Image: Global Health Diagnostics Laboratory Co-Head Associate Professor David Anderson
A Burnet Institute point-of-care test for the early detection of sepsis is one of 13 pioneering medical research projects to benefit from the inaugural round of the Victorian Medical Research Fund.
The newly established fund provides AUD$3 million for investment into new projects that fast track the translation of early stage health and medical research into everyday clinical practice and patient care.
The point-of-care test being developed by Burnet’s Global Health Diagnostics Development Group has attracted AUD$100,000 in funding.
Sepsis is a severe, life-threatening inflammatory reaction to infections, which kills more than eight million people worldwide each year, including 3000 Australians.
Survival rates are very low without antibiotic treatment within hours of onset.
Current detection methods take around 24 hours to complete, but the new point-of-care test will give a result in 15 minutes from a single drop of blood.
This is made possible by new insights into neutrophil (the most abundant type of white blood cell) activation during infection.
Co-head of the Global Diagnostics Laboratory, Associate Professor David Anderson, said newborns and the elderly are particularly susceptible to sepsis.
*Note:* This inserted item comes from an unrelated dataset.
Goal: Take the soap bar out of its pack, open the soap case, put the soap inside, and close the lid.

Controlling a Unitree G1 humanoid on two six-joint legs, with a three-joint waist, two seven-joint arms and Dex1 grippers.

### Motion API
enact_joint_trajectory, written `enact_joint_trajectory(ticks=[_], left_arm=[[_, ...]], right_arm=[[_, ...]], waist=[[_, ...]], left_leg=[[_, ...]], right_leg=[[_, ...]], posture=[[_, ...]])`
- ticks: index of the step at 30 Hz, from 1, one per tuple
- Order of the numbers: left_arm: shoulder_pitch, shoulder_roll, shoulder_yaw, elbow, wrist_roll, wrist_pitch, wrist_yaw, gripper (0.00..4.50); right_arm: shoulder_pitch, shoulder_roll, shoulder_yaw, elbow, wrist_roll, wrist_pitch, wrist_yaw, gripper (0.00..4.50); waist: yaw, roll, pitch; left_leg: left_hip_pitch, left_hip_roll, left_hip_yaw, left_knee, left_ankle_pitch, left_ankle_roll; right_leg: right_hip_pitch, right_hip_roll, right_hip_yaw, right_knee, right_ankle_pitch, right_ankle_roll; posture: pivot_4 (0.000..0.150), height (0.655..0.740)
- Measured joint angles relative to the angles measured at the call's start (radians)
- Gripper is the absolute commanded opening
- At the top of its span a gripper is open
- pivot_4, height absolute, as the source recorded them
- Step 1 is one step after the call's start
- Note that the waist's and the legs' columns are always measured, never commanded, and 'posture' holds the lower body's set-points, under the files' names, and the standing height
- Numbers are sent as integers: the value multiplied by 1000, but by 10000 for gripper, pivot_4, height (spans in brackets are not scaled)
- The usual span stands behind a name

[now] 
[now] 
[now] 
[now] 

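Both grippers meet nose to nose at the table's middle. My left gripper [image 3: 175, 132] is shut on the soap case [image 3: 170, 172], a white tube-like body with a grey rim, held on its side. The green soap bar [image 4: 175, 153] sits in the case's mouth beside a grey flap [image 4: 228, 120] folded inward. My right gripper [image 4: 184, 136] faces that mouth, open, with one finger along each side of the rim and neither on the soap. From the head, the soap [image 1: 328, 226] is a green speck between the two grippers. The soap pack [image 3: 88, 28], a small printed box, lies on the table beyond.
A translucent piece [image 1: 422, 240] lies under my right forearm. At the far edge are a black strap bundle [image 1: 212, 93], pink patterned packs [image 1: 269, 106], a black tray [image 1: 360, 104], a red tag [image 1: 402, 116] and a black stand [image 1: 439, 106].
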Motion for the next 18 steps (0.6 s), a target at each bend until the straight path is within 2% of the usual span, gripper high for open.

“Rapid diagnosis can help prevent deaths, while at the same time reducing the inappropriate use of antibiotics, an important step in reducing the spread of antimicrobial resistance,” Associate Professor Anderson said.
“We are very excited by the potential of our new findings to make a major difference in the ability to diagnose sepsis, first with a laboratory test but now working towards point-of-care.”
Other projects to receive funding include the development of new technologies to treat severe asthma, a ‘virtual hospital’ providing greater accessibility to treatment and support for patients with chronic disease, and a new treatment for ovarian cancer.
“These cutting-edge projects show exactly why Victoria is at the forefront of groundbreaking medical research across the globe,” Victorian Health Minister, The Hon Jill Hennessy, said.
“Victoria is proudly home to the best and brightest medical minds leading the way in revolutionary discoveries that will save lives.”